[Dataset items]
───
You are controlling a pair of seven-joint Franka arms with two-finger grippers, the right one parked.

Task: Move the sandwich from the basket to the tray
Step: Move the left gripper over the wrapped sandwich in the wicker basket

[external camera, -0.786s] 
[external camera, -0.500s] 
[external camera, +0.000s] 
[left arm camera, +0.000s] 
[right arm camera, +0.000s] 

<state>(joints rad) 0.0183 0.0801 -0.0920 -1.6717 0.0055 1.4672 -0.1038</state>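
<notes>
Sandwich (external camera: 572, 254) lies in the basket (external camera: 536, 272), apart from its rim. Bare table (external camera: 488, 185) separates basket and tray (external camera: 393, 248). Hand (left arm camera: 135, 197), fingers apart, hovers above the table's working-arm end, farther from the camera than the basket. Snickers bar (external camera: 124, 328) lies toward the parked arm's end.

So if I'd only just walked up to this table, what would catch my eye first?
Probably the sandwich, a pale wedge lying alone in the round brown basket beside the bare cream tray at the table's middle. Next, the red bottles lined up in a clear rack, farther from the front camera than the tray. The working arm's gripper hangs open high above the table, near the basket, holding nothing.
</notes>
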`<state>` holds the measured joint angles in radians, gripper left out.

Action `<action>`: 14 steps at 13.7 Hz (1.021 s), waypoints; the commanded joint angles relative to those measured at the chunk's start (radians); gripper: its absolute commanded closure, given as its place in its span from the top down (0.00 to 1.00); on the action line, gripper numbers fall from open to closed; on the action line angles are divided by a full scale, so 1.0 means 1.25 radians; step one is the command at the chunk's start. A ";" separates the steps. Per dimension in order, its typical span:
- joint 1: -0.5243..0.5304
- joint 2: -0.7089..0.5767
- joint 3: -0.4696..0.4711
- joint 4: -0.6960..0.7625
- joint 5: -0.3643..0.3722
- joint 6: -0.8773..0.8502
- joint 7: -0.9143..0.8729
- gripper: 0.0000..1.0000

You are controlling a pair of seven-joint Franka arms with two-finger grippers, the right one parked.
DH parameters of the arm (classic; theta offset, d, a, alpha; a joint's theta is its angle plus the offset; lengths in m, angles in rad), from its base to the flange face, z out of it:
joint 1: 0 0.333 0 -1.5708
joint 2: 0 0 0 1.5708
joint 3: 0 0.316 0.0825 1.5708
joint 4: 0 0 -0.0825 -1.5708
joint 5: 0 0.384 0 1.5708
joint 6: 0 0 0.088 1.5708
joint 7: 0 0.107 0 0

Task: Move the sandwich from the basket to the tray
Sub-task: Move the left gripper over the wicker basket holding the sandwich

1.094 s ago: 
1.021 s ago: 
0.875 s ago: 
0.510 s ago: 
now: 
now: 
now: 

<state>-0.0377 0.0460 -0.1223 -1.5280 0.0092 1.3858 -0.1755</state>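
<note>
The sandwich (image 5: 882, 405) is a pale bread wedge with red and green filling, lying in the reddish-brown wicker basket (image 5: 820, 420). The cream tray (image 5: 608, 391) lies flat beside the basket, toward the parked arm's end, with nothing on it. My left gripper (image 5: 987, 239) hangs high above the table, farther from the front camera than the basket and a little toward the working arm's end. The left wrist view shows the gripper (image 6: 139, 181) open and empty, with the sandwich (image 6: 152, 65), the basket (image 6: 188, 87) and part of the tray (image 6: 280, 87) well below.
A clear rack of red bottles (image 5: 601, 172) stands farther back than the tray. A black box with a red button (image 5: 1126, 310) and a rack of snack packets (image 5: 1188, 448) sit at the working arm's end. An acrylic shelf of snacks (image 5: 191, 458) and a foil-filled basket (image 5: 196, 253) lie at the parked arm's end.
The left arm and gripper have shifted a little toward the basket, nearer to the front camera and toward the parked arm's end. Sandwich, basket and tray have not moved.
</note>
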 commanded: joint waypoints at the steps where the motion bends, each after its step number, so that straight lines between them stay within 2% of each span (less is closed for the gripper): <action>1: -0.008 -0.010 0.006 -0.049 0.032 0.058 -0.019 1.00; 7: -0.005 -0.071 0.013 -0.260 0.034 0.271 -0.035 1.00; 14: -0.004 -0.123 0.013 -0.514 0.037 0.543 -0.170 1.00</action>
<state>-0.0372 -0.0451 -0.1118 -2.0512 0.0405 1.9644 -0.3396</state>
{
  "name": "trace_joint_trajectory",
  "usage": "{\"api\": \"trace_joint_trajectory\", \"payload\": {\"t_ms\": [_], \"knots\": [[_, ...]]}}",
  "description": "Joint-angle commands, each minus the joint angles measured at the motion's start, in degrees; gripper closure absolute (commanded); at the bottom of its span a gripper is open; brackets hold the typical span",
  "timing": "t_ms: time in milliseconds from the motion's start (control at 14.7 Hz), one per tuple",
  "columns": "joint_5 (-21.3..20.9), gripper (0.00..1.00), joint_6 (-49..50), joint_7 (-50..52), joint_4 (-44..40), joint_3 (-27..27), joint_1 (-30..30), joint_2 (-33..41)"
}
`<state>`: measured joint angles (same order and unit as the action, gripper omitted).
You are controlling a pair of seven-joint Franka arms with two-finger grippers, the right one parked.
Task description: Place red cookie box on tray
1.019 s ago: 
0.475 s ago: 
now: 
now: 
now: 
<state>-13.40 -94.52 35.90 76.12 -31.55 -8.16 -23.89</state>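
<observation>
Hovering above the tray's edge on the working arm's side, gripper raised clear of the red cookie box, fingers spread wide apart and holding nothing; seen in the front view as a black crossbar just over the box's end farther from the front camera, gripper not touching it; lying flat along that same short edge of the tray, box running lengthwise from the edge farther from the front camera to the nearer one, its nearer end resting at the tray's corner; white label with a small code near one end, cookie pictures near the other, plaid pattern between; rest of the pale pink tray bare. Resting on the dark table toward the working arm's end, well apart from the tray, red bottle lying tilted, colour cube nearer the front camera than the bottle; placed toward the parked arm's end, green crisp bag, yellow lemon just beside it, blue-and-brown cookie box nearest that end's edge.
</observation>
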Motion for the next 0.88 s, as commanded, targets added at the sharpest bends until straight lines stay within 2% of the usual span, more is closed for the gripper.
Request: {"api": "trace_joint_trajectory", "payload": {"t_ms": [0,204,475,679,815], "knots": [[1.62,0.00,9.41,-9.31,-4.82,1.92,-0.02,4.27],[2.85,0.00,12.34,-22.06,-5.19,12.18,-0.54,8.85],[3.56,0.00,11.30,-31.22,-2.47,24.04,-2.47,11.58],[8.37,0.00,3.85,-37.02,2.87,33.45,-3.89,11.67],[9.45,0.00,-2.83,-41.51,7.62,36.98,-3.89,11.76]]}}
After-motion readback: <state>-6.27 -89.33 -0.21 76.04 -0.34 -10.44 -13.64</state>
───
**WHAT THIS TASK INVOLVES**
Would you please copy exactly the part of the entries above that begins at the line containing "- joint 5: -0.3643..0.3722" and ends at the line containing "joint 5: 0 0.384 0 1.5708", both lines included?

**ANSWER TO THIS TASK**
- joint 5: -0.3643..0.3722
- joint 6: -0.8773..0.8502
- joint 7: -0.9143..0.8729
- gripper: 0.0000..1.0000

You are controlling a pair of seven-joint Franka arms with two-finger grippers, the right one parked.
DH parameters of the arm (classic; theta offset, d, a, alpha; a joint's theta is its angle plus the offset; lengths in m, angles in rad), from its base to the flange face, z out of it:
joint 1: 0 0.333 0 -1.5708
joint 2: 0 0 0 1.5708
joint 3: 0 0.316 0.0825 1.5708
joint 4: 0 0 -0.0825 -1.5708
joint 5: 0 0.384 0 1.5708

No further work remains on this exercise.